_ASSIGNMENT_
For the listing below, show each line that includes the string "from".

_EXERCISE DATA_
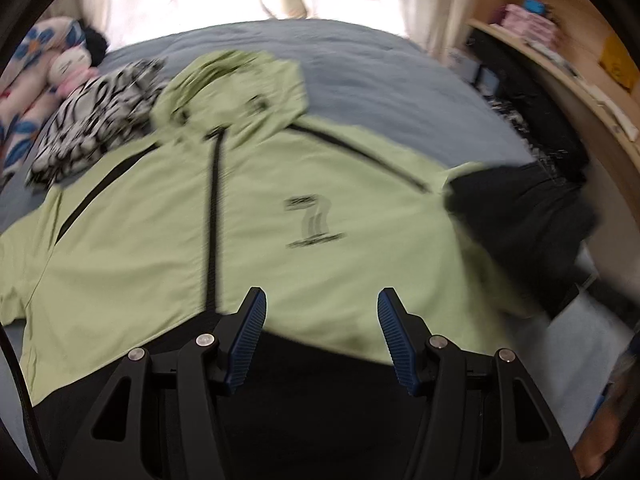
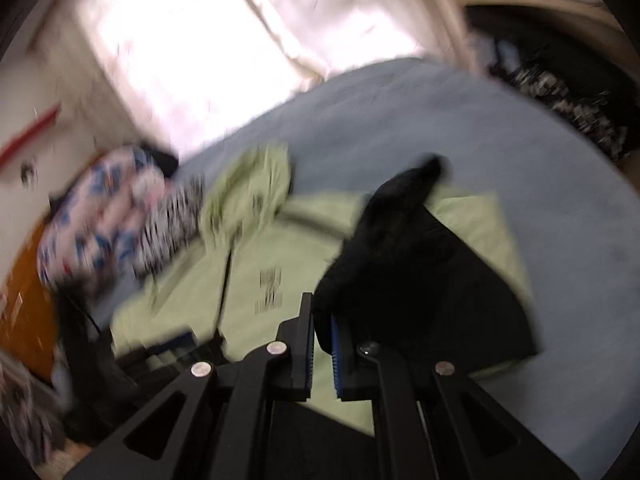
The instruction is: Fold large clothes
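The green jacket (image 1: 280, 208) lies front-up on the blue bed (image 1: 360, 72), hood toward the curtain. Its black sleeve (image 2: 400, 248) is clenched in the right gripper (image 2: 322, 344), lifted over the chest, probably to fold it inward. The left gripper (image 1: 322, 312) hangs released over the hem, holding nothing.

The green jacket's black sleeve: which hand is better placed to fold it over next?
Probably the right. Its tool is pinched on the black sleeve of the green jacket. The left tool hangs open above the jacket's hem, holding nothing.
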Tool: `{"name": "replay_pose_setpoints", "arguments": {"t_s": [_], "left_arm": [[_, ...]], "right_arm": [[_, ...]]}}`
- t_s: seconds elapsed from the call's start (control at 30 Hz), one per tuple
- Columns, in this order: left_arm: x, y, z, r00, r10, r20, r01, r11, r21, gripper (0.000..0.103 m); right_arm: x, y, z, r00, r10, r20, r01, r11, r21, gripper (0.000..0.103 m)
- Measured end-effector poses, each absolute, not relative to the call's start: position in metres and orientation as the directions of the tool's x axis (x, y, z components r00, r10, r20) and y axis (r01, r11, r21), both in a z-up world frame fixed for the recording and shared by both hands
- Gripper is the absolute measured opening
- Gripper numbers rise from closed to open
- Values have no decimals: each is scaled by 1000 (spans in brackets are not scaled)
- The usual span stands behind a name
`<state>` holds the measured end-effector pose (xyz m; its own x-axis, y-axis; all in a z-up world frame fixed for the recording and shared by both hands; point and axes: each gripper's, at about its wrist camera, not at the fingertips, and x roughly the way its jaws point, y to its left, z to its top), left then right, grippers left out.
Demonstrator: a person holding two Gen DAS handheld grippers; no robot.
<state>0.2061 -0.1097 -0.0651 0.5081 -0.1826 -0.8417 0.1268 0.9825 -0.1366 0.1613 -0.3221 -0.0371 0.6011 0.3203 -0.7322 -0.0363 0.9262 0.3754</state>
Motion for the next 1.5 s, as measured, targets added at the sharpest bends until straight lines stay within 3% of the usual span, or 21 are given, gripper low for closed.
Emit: {"name": "replay_pose_setpoints", "arguments": {"t_s": [0.17,0.4,0.47,0.7,0.93,0.97,1.07,1.13,1.2,1.37,1.5], "left_arm": [[203,-89,-99,444,-229,-866,119,973,-196,57],[202,-103,-109,382,-411,-828,197,911,-362,57],[202,-108,-109,362,-467,-807,206,884,-419,57],[212,-132,-120,288,-594,-751,213,805,-554,57],[228,-159,-148,243,-604,-759,190,797,-573,56],[230,-163,-149,242,-601,-762,189,800,-570,53],[239,-175,-154,228,-597,-769,188,802,-567,23],[246,-180,-154,216,-604,-767,171,797,-579,18],[250,-196,-140,248,-550,-797,221,834,-506,8],[261,-223,-62,399,-506,-764,346,855,-386,4],[273,-216,19,569,-458,-683,391,881,-266,4]], "right_arm": [[160,-304,-100,463,294,-836,-7,945,328,10],[119,-314,-88,521,343,-781,-18,920,392,45],[109,-316,-86,544,333,-770,-3,919,394,49],[95,-321,-93,547,352,-760,17,902,431,49],[98,-316,-98,544,376,-750,-5,896,445,49],[98,-316,-98,544,378,-749,-8,895,446,49],[98,-315,-101,542,377,-751,-9,896,443,49],[98,-316,-103,542,379,-750,-10,895,445,49],[97,-317,-104,541,379,-751,-8,895,446,49],[95,-320,-103,542,379,-750,0,893,450,49],[92,-322,-99,544,364,-756,8,899,439,49]]}}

_COMPLETED EXERCISE_
- t_s: seconds elapsed from the call's start (control at 30 Hz), one per tuple
- Gripper numbers rise from closed to open

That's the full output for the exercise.